> **Data shown**:
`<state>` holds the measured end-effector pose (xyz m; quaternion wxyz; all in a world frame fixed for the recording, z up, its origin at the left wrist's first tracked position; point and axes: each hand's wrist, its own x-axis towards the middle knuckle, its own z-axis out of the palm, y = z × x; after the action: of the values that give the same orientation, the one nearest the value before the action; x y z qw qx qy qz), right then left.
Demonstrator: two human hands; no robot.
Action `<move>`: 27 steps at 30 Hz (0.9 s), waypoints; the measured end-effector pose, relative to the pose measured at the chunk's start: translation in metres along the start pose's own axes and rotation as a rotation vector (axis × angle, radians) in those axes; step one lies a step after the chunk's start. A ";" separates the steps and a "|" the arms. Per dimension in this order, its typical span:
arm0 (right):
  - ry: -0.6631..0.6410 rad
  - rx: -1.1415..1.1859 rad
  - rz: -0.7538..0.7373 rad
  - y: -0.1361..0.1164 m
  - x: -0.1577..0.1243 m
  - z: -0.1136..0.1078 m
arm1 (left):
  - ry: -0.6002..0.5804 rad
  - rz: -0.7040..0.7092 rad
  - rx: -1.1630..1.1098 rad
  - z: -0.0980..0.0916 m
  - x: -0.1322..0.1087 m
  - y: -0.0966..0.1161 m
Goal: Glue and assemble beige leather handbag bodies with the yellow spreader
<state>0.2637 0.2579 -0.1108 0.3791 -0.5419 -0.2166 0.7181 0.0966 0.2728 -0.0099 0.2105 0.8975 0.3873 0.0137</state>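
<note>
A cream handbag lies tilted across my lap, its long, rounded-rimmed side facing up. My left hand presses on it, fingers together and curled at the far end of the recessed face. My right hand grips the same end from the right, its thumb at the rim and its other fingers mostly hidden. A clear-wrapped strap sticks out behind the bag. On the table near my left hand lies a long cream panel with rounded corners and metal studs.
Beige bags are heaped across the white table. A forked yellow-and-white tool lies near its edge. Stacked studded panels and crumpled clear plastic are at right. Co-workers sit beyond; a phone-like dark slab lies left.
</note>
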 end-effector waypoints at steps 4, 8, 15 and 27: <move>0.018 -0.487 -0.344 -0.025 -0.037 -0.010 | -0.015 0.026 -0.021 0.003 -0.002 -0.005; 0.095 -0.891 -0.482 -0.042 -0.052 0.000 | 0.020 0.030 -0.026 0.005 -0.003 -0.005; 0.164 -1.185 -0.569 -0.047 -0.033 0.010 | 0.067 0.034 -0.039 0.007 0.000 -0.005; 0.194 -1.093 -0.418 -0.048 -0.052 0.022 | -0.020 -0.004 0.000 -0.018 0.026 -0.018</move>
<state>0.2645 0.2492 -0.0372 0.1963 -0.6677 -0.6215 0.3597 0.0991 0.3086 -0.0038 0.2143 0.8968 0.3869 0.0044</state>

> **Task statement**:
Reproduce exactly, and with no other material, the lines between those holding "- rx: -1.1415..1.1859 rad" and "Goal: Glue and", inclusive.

> **Worked solution**:
  - rx: -1.1415..1.1859 rad
  - rz: -0.7538..0.7373 rad
  - y: -0.1361..0.1164 m
  - x: -0.1577..0.1243 m
  - z: -0.1136..0.1078 m
arm1 (left):
  - ry: -0.6002..0.5804 rad
  - rz: -0.7040..0.7092 rad
  - rx: -1.1630..1.1098 rad
  - z: -0.0980..0.0916 m
  - x: -0.1322..0.1087 m
  - y: -0.0966..0.1161 m
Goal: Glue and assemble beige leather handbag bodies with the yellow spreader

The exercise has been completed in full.